Data records
BEGIN
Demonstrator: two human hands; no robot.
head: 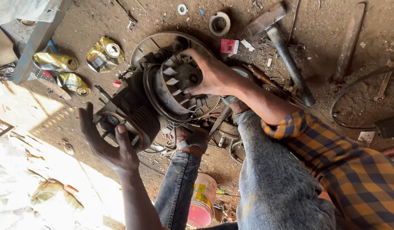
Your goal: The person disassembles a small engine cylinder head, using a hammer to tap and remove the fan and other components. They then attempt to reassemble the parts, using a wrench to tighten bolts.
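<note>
Two hands on one small engine (pixel 137 110): right hand (pixel 212 76) clamped on finned flywheel (pixel 180 87); left hand (pixel 105 138) spread open against cylinder (pixel 144 123).

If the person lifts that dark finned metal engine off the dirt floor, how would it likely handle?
The dark finned metal engine probably feels heavy and rigid, being solid cast metal. Its grimy surfaces might be slippery. The round fan wheel under the right hand may make it lopsided; the left hand steadies the cylinder end.
</note>
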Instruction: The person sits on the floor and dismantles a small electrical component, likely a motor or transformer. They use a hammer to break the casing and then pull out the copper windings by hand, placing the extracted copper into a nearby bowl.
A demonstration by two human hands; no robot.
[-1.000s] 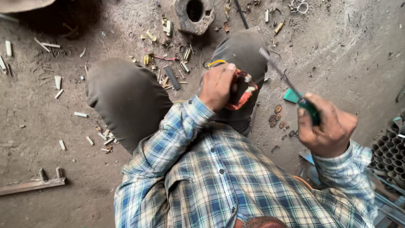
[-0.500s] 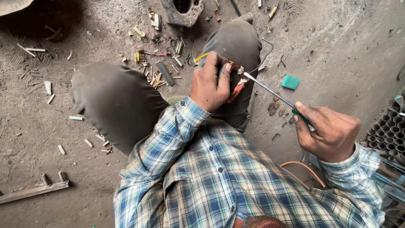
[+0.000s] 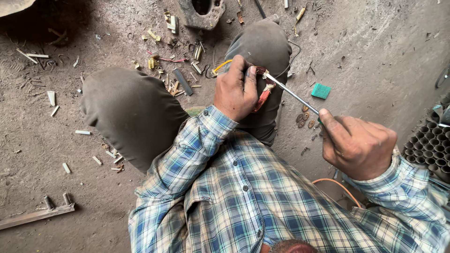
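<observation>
**Prying at a copper coil on a workshop floor**

Crouching over a dusty concrete floor [image 3: 384, 56], a person in a blue plaid shirt [image 3: 243, 201] works a small part on one knee. Nearest the camera, the right hand [image 3: 358, 145] is wrapped tight around the handle of a screwdriver [image 3: 293, 95], its thin metal shaft angled up and left. The tip meets a small coil of reddish copper wire [image 3: 264, 93], which the left hand [image 3: 236, 89] pinches firmly against the knee [image 3: 262, 47]. Beyond lie scattered offcuts and wire scraps [image 3: 173, 70], a few small washers [image 3: 304, 119], a green block [image 3: 321, 91] and a heavy cast metal part [image 3: 201, 11]. With the blade aimed toward the gripping fingers, a slip off the coil under pressure could, by the look of it, drive the tip into the hand or the leg beneath.
</observation>
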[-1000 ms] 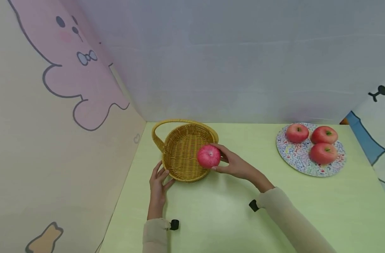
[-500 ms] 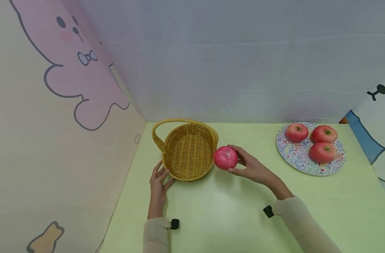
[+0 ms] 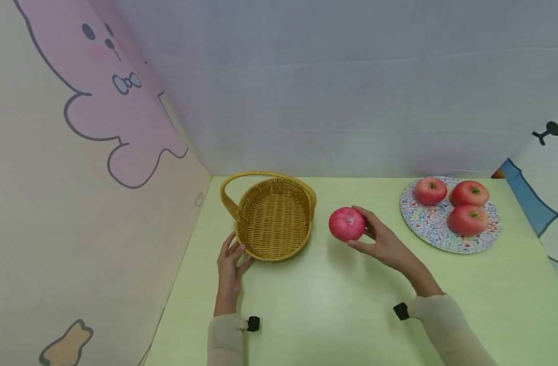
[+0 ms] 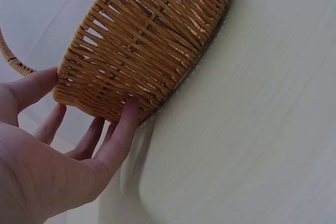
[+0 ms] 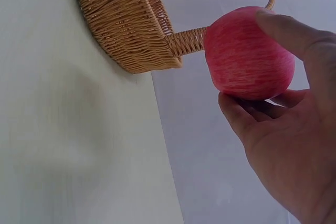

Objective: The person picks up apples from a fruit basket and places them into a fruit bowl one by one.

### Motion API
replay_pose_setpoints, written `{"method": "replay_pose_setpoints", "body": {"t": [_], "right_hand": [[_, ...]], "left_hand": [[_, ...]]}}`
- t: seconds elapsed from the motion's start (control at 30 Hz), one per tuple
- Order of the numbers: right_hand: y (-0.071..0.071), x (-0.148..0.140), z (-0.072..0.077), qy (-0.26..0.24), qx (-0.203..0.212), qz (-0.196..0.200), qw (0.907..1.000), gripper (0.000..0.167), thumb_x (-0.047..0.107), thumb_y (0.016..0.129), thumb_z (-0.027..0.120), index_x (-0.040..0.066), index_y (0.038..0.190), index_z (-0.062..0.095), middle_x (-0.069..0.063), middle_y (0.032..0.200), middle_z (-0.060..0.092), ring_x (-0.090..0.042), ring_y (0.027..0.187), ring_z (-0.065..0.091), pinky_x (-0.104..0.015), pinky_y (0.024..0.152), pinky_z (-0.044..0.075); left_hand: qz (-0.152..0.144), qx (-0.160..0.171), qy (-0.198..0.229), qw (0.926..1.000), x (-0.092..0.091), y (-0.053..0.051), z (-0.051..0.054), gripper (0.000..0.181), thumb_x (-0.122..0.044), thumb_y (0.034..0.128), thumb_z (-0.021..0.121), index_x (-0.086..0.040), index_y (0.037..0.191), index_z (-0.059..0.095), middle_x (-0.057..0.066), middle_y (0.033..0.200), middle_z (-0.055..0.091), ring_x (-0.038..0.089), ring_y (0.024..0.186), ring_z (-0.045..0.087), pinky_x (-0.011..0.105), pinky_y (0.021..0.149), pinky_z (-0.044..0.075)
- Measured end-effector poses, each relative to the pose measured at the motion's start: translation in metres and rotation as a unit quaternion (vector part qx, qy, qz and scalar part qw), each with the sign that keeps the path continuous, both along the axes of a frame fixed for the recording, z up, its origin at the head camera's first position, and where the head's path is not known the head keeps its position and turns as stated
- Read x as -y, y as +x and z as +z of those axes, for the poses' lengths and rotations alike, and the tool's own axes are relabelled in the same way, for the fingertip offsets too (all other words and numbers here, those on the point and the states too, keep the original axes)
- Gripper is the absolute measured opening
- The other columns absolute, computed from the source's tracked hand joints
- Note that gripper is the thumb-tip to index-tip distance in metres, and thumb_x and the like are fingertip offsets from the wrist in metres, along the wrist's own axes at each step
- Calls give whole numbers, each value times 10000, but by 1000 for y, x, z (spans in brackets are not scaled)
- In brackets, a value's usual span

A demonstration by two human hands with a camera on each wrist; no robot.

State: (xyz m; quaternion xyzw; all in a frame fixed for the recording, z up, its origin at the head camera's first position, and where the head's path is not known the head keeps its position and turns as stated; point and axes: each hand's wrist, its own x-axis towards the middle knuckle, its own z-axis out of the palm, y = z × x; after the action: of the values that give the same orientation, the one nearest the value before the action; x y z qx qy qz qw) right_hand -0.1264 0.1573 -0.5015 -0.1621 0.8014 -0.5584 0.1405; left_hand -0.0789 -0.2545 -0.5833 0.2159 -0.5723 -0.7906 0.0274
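Observation:
A red apple point(image 3: 347, 224) is held above the table, to the right of the wicker basket point(image 3: 275, 223). My right hand point(image 3: 384, 244) grips it from the right side. In the right wrist view the thumb lies over the apple point(image 5: 247, 53) and the fingers are beneath it. My left hand point(image 3: 230, 264) rests at the basket's near left side, its fingers spread. Seen from the left wrist, these fingertips touch the rim and outer wall of the basket point(image 4: 142, 45). No fruit is inside the basket, whose tall handle point(image 3: 260, 173) arches at its back.
A speckled round plate point(image 3: 420, 231) at the back right carries three red apples point(image 3: 468, 220). A pale wall point(image 3: 352, 112) closes off the table's point(image 3: 306, 315) far edge. Another wall point(image 3: 100, 229) with cartoon drawings stands along the left.
My right hand has carried the apple from over the basket's right side to the right, out past the rim. The left hand and the basket have stayed in place.

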Motion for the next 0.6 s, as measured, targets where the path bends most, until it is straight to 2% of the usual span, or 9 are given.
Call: {"method": "replay_pose_setpoints", "body": {"t": [0.1,0.23,0.33,0.43,0.6], "right_hand": [[0,-4,-2,27,-123,-225,9997,885,189,938,797,100,1631,254,-199,1615,364,-469,1474,414,-459,1040,565],[3,-8,-6,-105,-159,-520,9985,876,140,948,778,49,1630,235,-237,1629,342,-483,1490,390,-200,1022,514],[5,-11,-9,-199,-104,-770,9968,898,138,951,773,35,1638,204,-252,1646,320,-479,1513,352,-65,981,436],[7,-15,-12,-244,-59,-1072,9939,921,160,955,773,41,1648,177,-246,1659,303,-474,1528,319,-26,954,421],[7,-27,-15,-312,-88,-1635,9860,929,172,973,754,40,1656,138,-234,1662,281,-483,1529,302,-42,972,432]], "left_hand": [[1,-4,-41,10000,0,0,0,572,-127,1037,634,-269,1567,472,135,1580,483,369,1391,564,420,910,625],[-9,9,-75,10000,1,0,-1,575,-124,1044,626,-262,1577,459,143,1595,468,362,1393,567,419,911,625],[-9,2,-98,10000,1,0,0,571,-123,1047,622,-255,1577,459,143,1596,468,358,1399,560,420,908,625],[13,-5,-76,10000,1,0,1,566,-125,1045,625,-252,1573,464,139,1590,474,362,1406,549,420,910,623],[-35,-13,16,10000,0,0,1,571,-129,1050,619,-256,1581,452,127,1595,465,355,1424,527,417,925,618]]}}
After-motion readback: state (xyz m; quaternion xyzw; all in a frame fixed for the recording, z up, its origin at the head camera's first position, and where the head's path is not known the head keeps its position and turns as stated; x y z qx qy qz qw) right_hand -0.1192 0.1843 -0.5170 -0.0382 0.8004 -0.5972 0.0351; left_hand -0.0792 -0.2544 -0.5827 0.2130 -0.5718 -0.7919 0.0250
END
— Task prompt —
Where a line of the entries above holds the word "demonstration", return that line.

— Response below —
A demonstration by two human hands; no robot.
A demonstration by two human hands with a camera on each wrist; no robot.

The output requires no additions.